[[ Stored data, beginning ]]
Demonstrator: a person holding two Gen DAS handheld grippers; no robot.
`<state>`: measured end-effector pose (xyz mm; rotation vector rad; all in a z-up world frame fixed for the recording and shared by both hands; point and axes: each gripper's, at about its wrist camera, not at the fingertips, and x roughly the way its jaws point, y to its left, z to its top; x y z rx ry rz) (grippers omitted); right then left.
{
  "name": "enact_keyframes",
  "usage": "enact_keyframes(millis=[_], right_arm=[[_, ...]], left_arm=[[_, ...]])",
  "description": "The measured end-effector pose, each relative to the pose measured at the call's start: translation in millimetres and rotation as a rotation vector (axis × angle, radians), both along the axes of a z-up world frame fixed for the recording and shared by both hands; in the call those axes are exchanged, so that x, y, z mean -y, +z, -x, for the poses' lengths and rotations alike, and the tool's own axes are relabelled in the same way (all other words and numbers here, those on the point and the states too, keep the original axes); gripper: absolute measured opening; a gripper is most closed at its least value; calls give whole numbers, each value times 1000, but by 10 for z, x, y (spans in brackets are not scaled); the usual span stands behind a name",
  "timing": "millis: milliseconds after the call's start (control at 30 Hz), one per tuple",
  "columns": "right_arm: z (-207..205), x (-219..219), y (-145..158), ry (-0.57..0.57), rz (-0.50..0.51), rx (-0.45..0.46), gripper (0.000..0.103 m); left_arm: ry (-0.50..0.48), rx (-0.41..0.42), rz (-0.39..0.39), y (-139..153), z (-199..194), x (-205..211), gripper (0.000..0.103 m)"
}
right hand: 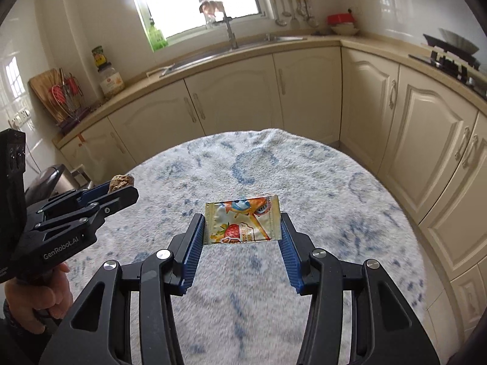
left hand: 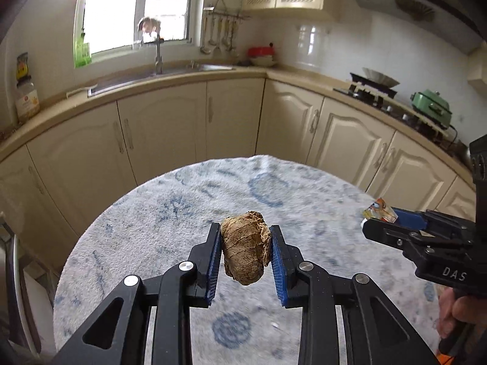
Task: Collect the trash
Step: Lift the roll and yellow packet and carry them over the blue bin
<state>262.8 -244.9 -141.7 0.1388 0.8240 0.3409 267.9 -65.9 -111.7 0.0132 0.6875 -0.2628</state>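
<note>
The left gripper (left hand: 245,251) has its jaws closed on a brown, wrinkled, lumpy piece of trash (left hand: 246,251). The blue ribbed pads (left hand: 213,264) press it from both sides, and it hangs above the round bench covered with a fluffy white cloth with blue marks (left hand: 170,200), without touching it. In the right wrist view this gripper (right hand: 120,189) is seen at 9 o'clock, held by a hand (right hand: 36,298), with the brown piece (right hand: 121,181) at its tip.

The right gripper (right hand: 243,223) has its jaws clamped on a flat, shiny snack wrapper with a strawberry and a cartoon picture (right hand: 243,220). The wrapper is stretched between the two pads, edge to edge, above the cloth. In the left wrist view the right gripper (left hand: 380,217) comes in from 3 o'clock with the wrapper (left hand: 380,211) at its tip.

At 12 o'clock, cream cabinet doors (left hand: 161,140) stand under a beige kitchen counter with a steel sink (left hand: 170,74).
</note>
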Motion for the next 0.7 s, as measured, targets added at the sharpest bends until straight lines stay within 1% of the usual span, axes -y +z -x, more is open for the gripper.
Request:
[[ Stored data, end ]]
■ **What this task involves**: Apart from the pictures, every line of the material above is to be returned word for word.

■ **Response**:
Demonstrator: a person holding two Gen DAS handheld grippers; no robot.
`<state>`: measured end-effector pose (xyz mm; rotation vector rad; all in a z-up world frame fixed for the recording and shared by both hands; point and axes: each gripper's, at about its wrist camera, not at the fingertips, and x roughly the way its jaws point, y to its left, z to its top; x y z rx ry rz) (grippers omitted); right then left.
{
  "name": "enact_keyframes",
  "usage": "enact_keyframes(millis=[_], right_arm=[[_, ...]], left_arm=[[_, ...]])",
  "description": "The measured end-effector pose, each relative to the pose measured at the call's start: translation in millimetres and rotation as a rotation vector (axis × angle, radians), both along the axes of a z-up world frame fixed for the recording and shared by both hands; in the call those axes are exchanged, so that x, y, z mean -y, +z, -x, for the poses' lengths and rotations alike, and the tool's own axes are relabelled in the same way (all other words and numbers here, those on the point and the states too, keep the original axes); gripper: absolute measured opening; a gripper is most closed at its least value; calls give whole numbers, each value times 1000, but by 10 for z, x, y (spans in brackets are not scaled); the usual span stands behind a name",
  "timing": "millis: milliseconds after the call's start (control at 30 Hz), one per tuple",
  "columns": "right_arm: z (-207..205), x (-219..219), y (-145..158), ry (-0.57..0.57), rz (-0.50..0.51), rx (-0.45..0.46), gripper (0.000..0.103 m); left_arm: ry (-0.50..0.48), rx (-0.41..0.42), rz (-0.39..0.39), y (-139..153), z (-199..194), x (-205..211), gripper (0.000..0.103 m)"
}
right hand: 
left hand: 
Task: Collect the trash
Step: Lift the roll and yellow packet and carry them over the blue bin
<state>262.8 -244.9 -141.7 0.1388 0.8240 0.3409 267.9 -65.9 -111.7 0.0132 0.6875 -0.2628</state>
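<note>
The left gripper (left hand: 245,251) has its jaws closed on a brown, wrinkled, lumpy piece of trash (left hand: 246,251). The blue ribbed pads (left hand: 213,264) press it from both sides, and it hangs above the round bench covered with a fluffy white cloth with blue marks (left hand: 170,200), without touching it. In the right wrist view this gripper (right hand: 120,189) is seen at 9 o'clock, held by a hand (right hand: 36,298), with the brown piece (right hand: 121,181) at its tip.

The right gripper (right hand: 243,223) has its jaws clamped on a flat, shiny snack wrapper with a strawberry and a cartoon picture (right hand: 243,220). The wrapper is stretched between the two pads, edge to edge, above the cloth. In the left wrist view the right gripper (left hand: 380,217) comes in from 3 o'clock with the wrapper (left hand: 380,211) at its tip.

At 12 o'clock, cream cabinet doors (left hand: 161,140) stand under a beige kitchen counter with a steel sink (left hand: 170,74).
</note>
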Motion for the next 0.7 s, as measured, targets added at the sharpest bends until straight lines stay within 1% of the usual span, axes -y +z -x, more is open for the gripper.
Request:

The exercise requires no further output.